*Task description:*
Give back the data below exactly as it was given.

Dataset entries
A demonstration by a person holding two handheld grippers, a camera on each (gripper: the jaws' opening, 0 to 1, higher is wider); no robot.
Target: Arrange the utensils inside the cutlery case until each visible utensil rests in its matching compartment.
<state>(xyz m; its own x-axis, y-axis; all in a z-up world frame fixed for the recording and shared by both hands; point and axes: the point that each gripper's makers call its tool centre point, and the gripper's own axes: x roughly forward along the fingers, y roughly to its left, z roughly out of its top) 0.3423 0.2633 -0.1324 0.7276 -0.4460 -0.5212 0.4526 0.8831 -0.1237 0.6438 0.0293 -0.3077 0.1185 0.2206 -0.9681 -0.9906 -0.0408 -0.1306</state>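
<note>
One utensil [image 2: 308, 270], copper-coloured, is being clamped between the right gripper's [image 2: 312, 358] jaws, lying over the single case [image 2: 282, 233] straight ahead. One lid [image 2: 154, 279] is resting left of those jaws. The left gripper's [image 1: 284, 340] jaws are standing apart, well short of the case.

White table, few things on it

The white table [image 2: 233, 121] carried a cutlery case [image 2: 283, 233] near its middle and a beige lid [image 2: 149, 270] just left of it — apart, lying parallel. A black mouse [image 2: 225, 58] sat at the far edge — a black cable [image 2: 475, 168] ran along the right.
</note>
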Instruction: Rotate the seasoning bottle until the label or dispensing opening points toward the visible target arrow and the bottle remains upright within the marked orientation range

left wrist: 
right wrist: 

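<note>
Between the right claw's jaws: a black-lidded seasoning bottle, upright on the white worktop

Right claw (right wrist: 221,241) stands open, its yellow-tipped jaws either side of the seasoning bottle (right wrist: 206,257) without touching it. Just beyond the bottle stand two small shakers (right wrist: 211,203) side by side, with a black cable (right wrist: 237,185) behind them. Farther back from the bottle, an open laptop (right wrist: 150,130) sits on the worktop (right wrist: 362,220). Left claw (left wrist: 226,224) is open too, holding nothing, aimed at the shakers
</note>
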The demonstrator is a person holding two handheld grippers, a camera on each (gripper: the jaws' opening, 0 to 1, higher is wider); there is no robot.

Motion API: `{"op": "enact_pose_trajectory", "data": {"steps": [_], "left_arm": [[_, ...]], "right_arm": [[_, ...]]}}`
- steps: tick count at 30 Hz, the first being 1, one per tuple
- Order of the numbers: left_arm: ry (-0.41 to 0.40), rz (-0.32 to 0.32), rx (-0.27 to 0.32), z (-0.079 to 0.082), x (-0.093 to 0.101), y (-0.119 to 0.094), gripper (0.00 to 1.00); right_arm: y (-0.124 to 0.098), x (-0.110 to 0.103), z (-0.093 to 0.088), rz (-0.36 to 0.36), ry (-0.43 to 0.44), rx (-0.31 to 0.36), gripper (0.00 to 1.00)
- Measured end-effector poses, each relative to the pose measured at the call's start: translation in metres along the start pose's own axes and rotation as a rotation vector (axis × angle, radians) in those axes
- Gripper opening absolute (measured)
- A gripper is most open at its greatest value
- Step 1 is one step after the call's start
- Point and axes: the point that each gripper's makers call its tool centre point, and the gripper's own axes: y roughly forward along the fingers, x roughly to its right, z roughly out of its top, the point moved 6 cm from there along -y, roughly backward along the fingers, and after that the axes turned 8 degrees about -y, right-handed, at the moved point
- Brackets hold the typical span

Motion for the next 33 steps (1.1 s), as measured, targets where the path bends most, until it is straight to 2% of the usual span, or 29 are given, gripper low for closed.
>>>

*Completed task:*
A demonstration by a person holding two handheld grippers, a camera on each (gripper: the jaws' opening, 0 to 1, higher is wider); no robot.
Target: Arrange the utensils inside the cutlery case until each visible utensil rests in its matching compartment.
<state>(xyz m; its own x-axis, y-axis; all in a z-up world frame fixed for the recording and shared by both hands; point and axes: the point that each gripper's makers call its tool centre point, and the gripper's own axes: x roughly forward along the fingers, y roughly to its left, z roughly out of its top) 0.3423 0.2633 -0.1324 0.7276 -0.4460 -0.5212 0.4526 0.8831 -0.1237 0.6438 0.0293 -0.3077 0.1185 0.2206 -0.9681 -0.9906 -0.0408 -0.1306</state>
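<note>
One utensil [image 2: 308, 270], copper-coloured, is being clamped between the right gripper's [image 2: 312, 358] jaws, lying over the single case [image 2: 282, 233] straight ahead. One lid [image 2: 154, 279] is resting left of those jaws. The left gripper's [image 1: 284, 340] jaws are standing apart, well short of the case.

White table, few things on it

The white table [image 2: 233, 121] carried a cutlery case [image 2: 283, 233] near its middle and a beige lid [image 2: 149, 270] just left of it — apart, lying parallel. A black mouse [image 2: 225, 58] sat at the far edge — a black cable [image 2: 475, 168] ran along the right.
</note>
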Instruction: Rotate the seasoning bottle until the label or dispensing opening points toward the visible target arrow and the bottle remains upright within the marked orientation range

left wrist: 
right wrist: 

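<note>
Between the right claw's jaws: a black-lidded seasoning bottle, upright on the white worktop

Right claw (right wrist: 221,241) stands open, its yellow-tipped jaws either side of the seasoning bottle (right wrist: 206,257) without touching it. Just beyond the bottle stand two small shakers (right wrist: 211,203) side by side, with a black cable (right wrist: 237,185) behind them. Farther back from the bottle, an open laptop (right wrist: 150,130) sits on the worktop (right wrist: 362,220). Left claw (left wrist: 226,224) is open too, holding nothing, aimed at the shakers
</note>
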The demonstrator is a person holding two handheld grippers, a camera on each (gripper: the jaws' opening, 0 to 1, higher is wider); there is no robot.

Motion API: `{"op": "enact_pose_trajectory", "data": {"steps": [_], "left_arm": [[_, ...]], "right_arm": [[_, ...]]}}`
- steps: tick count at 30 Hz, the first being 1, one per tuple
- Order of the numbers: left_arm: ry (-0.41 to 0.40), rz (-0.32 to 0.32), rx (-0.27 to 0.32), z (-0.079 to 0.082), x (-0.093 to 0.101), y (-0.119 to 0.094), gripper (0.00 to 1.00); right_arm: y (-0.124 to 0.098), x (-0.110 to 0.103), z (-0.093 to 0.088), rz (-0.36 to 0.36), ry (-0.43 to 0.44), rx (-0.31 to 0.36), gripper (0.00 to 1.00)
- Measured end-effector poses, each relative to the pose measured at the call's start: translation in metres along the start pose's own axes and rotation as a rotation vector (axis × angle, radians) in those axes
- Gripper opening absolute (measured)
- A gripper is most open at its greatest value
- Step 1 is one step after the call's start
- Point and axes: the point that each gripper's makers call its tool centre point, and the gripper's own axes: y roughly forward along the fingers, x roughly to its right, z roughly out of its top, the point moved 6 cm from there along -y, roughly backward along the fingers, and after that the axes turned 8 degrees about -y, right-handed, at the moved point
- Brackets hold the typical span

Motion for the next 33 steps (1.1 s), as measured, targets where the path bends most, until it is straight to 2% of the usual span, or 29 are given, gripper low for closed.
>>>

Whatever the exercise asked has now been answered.